• TASK GOAL: Isolate every line in the data with the string "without" and copy it.

• RECORDS SUPPLIED:
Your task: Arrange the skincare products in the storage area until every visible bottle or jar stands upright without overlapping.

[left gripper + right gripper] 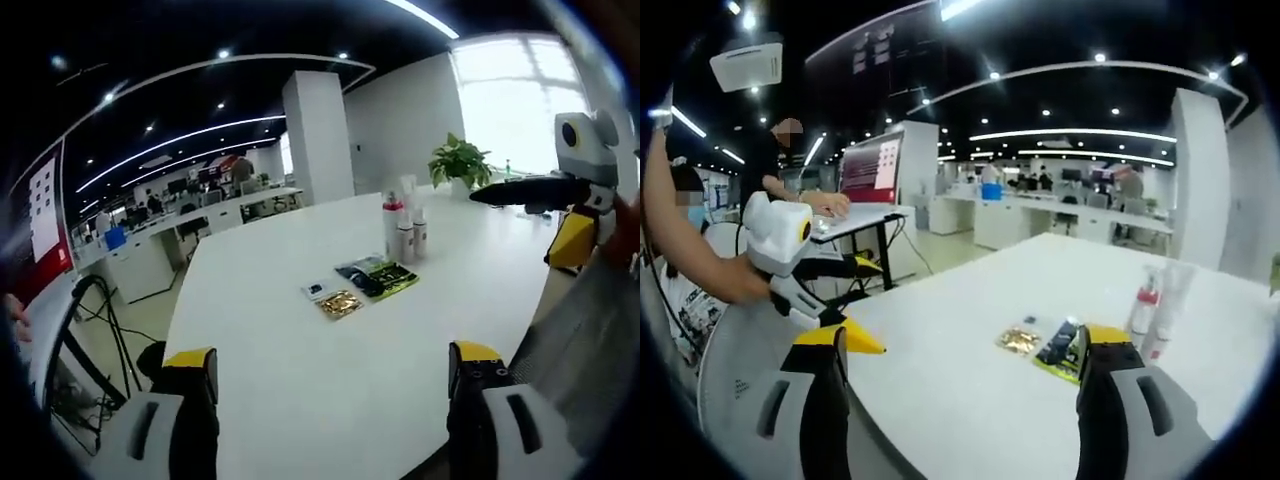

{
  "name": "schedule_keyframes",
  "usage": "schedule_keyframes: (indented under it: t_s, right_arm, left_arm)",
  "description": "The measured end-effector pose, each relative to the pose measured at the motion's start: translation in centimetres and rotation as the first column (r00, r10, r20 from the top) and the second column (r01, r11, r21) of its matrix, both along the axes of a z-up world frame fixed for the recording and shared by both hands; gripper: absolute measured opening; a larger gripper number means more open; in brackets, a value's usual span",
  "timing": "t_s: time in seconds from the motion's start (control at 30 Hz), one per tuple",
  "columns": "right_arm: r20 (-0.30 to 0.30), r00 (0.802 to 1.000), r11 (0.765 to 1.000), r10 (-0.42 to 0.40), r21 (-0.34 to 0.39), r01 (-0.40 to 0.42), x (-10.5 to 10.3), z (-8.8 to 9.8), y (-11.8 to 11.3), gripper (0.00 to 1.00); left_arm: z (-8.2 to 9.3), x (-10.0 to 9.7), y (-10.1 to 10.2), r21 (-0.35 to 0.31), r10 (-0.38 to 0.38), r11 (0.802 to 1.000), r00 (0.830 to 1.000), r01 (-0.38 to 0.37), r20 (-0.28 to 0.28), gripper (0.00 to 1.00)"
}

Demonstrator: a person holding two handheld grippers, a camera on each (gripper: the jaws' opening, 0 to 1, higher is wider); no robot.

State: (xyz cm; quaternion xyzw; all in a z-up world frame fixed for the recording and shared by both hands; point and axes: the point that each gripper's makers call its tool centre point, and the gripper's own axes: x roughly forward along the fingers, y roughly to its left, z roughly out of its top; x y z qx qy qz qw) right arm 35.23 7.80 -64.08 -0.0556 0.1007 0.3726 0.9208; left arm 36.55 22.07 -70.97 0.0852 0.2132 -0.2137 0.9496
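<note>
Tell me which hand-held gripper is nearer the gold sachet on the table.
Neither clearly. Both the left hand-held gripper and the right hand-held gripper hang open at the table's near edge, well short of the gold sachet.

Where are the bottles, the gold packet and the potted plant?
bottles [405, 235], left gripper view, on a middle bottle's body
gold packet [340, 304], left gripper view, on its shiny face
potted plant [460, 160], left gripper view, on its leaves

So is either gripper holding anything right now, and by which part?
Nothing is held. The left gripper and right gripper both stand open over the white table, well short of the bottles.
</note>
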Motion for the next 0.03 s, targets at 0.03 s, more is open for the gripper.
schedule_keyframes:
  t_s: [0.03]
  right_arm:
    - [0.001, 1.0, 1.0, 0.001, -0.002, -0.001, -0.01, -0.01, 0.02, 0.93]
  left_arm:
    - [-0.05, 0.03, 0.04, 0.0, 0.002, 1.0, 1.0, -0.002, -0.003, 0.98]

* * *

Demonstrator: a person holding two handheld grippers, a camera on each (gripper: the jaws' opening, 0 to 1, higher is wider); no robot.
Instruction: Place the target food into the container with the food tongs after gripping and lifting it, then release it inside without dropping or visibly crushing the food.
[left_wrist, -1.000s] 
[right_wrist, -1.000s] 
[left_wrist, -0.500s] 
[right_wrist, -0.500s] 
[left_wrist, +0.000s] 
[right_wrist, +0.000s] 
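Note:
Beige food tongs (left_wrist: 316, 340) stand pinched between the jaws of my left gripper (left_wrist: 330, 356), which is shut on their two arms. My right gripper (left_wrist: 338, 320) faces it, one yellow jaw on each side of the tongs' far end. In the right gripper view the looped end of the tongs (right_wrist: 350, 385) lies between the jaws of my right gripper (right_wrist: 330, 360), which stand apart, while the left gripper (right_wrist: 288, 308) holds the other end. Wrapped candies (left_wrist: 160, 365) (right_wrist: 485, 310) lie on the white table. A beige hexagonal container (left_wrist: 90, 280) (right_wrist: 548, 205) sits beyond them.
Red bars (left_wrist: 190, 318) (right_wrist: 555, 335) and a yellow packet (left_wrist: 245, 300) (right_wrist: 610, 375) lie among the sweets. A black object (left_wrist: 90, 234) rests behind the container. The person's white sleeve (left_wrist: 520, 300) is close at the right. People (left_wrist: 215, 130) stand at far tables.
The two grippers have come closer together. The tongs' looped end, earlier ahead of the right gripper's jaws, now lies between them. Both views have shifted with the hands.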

• WRITTEN REPLY:
Your task: Arrange the skincare products in the storage area until every visible bottle or jar stands upright without overlapping.
Instruction: Place the target food into the container with the food tongs after gripping and lifting it, then release it inside without dropping or visibly crushing the food.

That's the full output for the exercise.